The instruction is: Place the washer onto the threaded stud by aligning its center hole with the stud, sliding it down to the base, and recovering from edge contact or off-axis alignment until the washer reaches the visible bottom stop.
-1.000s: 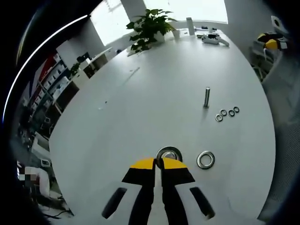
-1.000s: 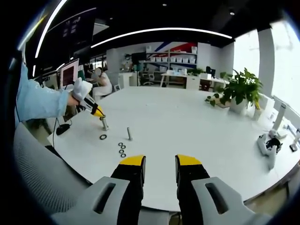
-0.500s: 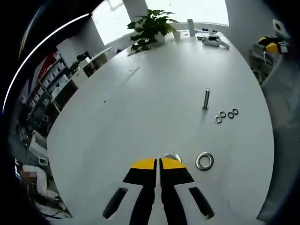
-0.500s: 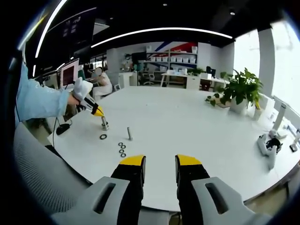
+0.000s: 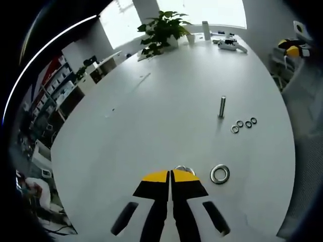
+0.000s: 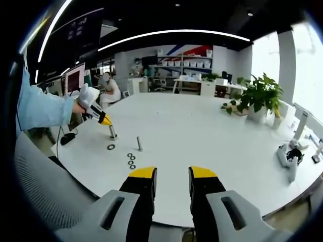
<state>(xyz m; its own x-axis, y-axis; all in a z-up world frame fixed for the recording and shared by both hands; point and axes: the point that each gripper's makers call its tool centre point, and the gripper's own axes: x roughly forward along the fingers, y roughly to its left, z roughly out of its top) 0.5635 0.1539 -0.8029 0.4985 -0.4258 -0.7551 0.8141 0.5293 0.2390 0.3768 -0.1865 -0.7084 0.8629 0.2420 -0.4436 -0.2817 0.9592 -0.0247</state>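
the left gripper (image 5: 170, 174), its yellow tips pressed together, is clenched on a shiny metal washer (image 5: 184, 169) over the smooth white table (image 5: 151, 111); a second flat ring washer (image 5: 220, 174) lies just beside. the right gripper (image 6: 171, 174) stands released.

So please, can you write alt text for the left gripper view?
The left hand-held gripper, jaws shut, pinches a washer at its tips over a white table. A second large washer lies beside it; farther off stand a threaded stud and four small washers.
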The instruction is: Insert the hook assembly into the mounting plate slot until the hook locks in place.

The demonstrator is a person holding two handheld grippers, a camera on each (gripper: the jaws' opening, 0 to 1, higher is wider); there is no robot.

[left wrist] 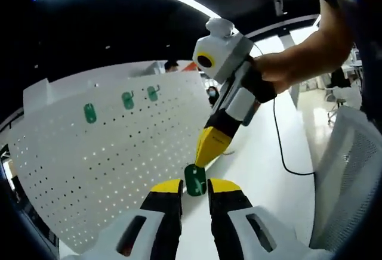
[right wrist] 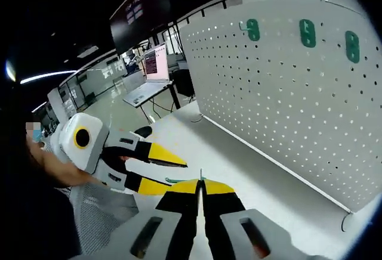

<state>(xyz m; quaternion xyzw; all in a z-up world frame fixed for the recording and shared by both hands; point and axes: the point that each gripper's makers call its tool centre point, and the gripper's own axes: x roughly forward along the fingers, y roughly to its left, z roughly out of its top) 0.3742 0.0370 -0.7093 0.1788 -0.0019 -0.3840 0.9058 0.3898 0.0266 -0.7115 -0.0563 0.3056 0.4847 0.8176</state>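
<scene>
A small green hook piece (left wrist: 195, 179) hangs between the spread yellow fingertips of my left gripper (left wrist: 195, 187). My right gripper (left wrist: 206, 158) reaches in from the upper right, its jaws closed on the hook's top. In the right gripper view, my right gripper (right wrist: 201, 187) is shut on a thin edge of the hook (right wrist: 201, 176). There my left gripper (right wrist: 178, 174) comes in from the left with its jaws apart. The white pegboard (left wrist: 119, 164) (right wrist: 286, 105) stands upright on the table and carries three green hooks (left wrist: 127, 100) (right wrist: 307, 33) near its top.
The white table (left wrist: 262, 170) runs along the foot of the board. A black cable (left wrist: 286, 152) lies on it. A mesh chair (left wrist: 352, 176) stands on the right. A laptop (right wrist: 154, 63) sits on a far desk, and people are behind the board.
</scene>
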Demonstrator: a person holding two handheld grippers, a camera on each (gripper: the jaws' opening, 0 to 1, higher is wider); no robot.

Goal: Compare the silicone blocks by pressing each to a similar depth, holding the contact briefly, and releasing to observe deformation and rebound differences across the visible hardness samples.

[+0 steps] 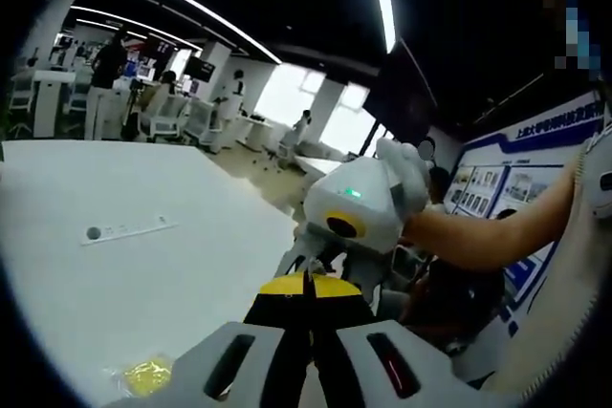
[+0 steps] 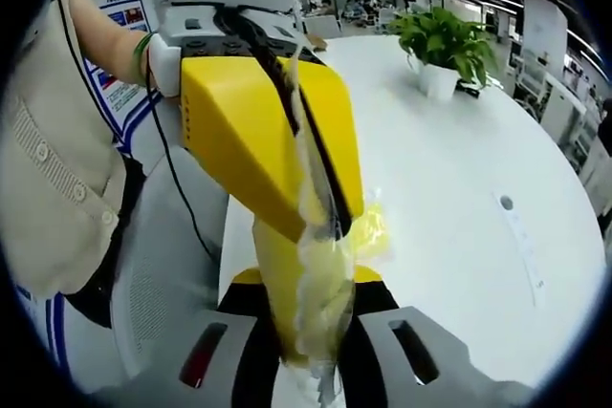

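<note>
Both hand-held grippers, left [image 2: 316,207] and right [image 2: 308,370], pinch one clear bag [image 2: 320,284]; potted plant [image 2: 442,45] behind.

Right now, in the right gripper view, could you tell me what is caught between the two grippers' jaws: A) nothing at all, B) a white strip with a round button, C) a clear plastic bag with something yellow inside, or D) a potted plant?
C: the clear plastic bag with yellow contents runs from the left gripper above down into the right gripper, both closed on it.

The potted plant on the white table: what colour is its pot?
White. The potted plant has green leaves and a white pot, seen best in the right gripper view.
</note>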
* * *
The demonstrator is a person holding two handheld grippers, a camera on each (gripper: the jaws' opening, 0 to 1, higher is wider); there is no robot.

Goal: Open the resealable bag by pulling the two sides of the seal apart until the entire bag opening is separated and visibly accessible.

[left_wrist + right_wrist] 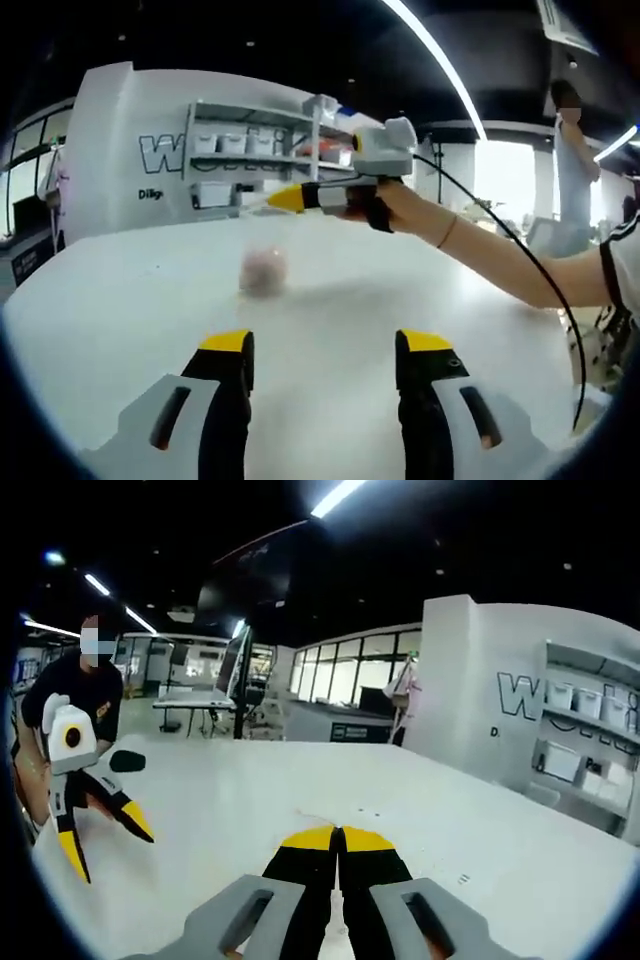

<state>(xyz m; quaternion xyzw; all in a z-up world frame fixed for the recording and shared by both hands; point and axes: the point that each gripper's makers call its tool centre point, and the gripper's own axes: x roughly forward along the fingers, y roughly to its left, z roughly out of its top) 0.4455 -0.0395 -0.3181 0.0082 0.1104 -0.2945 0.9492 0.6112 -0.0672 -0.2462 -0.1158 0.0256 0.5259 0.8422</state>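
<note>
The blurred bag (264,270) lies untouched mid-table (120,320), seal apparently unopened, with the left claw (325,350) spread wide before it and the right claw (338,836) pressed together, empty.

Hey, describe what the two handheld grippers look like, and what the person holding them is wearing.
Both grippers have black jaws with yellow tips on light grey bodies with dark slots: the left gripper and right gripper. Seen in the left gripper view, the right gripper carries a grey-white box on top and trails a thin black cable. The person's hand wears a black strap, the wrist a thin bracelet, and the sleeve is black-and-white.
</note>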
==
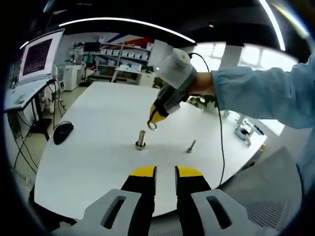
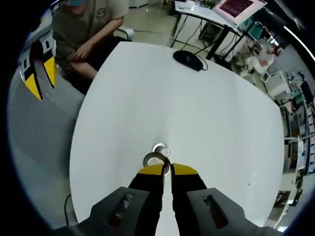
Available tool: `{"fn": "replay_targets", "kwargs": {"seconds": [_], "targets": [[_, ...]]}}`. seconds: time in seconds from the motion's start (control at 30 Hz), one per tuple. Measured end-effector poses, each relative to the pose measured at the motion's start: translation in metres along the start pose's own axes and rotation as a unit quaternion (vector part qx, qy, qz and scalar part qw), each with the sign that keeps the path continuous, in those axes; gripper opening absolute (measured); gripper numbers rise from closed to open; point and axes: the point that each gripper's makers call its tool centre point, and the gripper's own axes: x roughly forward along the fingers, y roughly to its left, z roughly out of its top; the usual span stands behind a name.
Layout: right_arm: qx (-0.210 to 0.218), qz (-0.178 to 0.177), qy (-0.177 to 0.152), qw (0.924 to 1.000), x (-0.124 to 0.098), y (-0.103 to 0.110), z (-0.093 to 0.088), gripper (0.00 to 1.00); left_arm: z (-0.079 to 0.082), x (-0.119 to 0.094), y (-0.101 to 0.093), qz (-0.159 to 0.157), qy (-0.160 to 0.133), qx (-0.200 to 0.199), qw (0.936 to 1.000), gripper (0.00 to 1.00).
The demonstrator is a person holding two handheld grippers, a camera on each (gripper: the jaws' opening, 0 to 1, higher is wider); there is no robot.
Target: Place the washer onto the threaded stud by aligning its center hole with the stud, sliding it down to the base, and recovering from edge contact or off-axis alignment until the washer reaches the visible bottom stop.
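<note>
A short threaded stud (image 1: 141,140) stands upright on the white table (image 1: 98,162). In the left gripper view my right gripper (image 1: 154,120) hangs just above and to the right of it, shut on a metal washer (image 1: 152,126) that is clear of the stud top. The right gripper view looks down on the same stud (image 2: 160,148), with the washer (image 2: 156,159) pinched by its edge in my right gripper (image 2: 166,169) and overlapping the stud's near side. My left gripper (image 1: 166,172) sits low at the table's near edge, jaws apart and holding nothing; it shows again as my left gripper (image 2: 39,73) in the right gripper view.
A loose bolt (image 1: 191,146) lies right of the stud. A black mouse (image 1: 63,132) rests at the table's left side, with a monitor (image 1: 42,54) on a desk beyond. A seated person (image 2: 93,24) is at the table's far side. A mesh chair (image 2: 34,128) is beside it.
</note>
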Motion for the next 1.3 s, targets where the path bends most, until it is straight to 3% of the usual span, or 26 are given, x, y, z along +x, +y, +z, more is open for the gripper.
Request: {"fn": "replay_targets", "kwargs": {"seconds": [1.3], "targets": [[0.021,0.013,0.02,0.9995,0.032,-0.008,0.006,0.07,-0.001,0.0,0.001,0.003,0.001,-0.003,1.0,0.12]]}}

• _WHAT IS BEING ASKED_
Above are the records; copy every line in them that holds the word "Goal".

• _EXPECTED ANSWER_
Goal: Compare the silicone blocks by pressing each to a similar depth, holding the contact briefly, and releasing to observe deformation and rebound differences across the visible hardness samples.
Goal: Open the resealable bag by pulling the two sides of the seal apart until the entire bag opening is separated and visibly accessible.

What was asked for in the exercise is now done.